The hope is that these reconstructed local min/max are smooth enough that they will not introduce their own artifacts (most likely, aliasing). This approach, however, should suppress haloing even more than the current sigmoidalized upsampler versions.
This is also a substantial programming project: The sigmoidal transformation is applied in a locally data-dependent manner.
If you are someone who would be interested in helping program this (even as a MATLAB straw man, say), please contact me: I'm about to graduate my last grad student, and consequently manpower for experimental projects will take a nose dive! (Warning: I have no money.)
I am also starting to wonder whether, instead of working in linear RGB, one should reconstruct a local linear colourspace (with the singular value decomposition) which is aligned with the colour axes along which there is the most variation, and then clamp in an aligned way.

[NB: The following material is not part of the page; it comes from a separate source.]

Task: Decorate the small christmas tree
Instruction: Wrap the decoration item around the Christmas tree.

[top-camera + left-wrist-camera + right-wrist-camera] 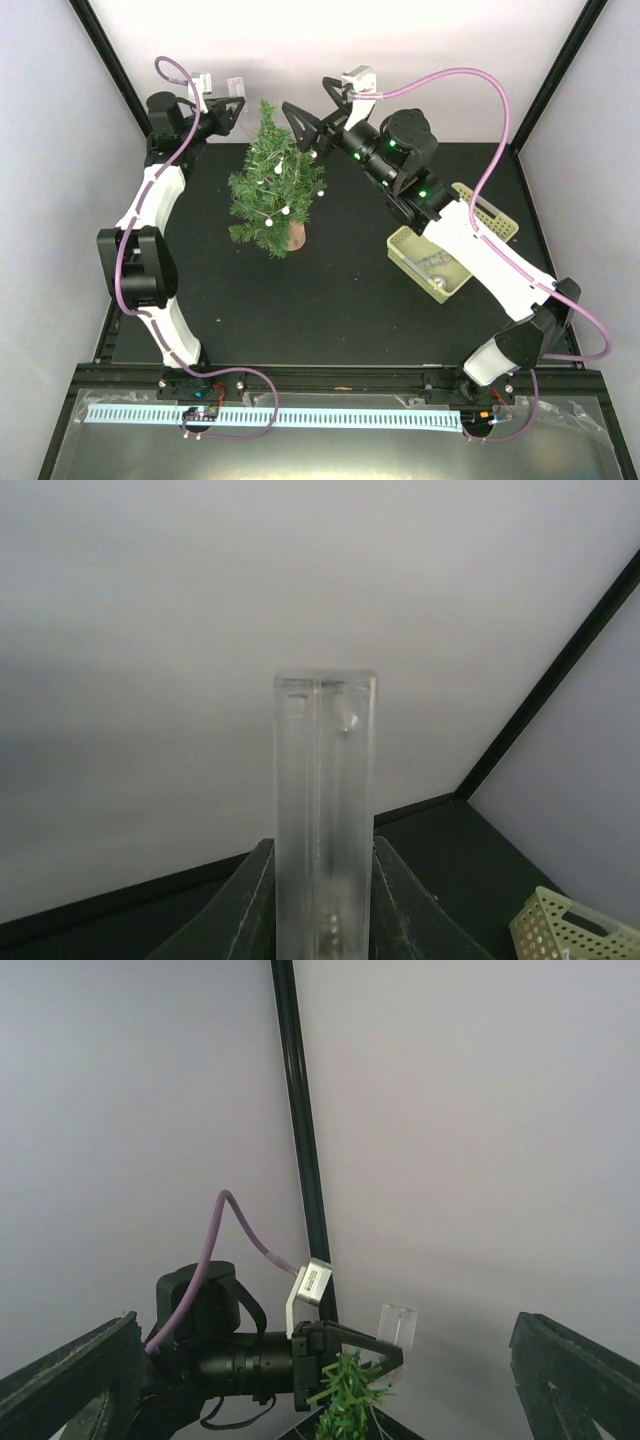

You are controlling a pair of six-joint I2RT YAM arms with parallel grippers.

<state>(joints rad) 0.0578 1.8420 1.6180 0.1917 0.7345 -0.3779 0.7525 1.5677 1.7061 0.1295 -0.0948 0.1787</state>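
Pale grey walls [40, 200], black corner posts [300, 1140], black tabletop [330, 310].

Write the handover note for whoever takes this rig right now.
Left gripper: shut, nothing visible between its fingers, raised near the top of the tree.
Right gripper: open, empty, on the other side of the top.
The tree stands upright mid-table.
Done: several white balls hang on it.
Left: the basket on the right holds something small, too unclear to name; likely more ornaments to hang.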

The trouble, of course, is that one then wonders what to you do when the SVD ellipsoid has axes of equal length. One would need to make sure that the affine transformation to the locally defined "colourspace" is smooth... (This is starting to look kinda like a structured grid generation problem.)
(Apologies for the rather opaque comments.)

Re: "Sigmoidal" minimization of resampling filter haloing

Posted: 2012-07-30T10:00:56-07:00
by fmw42
I am also starting to wonder whether, instead of working in linear RGB, one should reconstruct a local linear colourspace (with the singular value decomposition) which is aligned with the colour axes along which there is the most variation, and then clamp in an aligned way.
The IM OHTA colorspace is an approximation of the Principal Components Transformation.

see
http://en.wikipedia.org/wiki/HSL_and_HS ... e_analysis and references 33,34

Re: "Sigmoidal" minimization of resampling filter haloing

Posted: 2012-08-04T13:39:04-07:00
by NicolasRobidoux

Re: "Sigmoidal" minimization of resampling filter haloing

Posted: 2012-08-05T07:20:24-07:00
by NicolasRobidoux
Sigmoidization also works well with smoothing filters, like Quadratic and Cubic (orthogonal or not).

Re: "Sigmoidal" minimization of resampling filter haloing

Posted: 2012-08-05T08:41:44-07:00
by NicolasRobidoux
Here is a pragmatic way of setting the contrast value for sigmoidization to be used for a specific resampling filter with negative lobes, based on the idea that if text looks good in sRGB 8-bit (which is a reasonable approximation of our perception, and is also widely used) and natural images also look good, then we have a winner:
Surround a large enough (width=height larger than the window extent) black square by white. Enlarge a lot with the filter of your choice. A good choice of contrast value ("a" in the source code) is one that ensures that there is no halo whatsoever inside the enlarged square (in 8-bit sRGB).
I'll document such values (approximately at first) in this thread.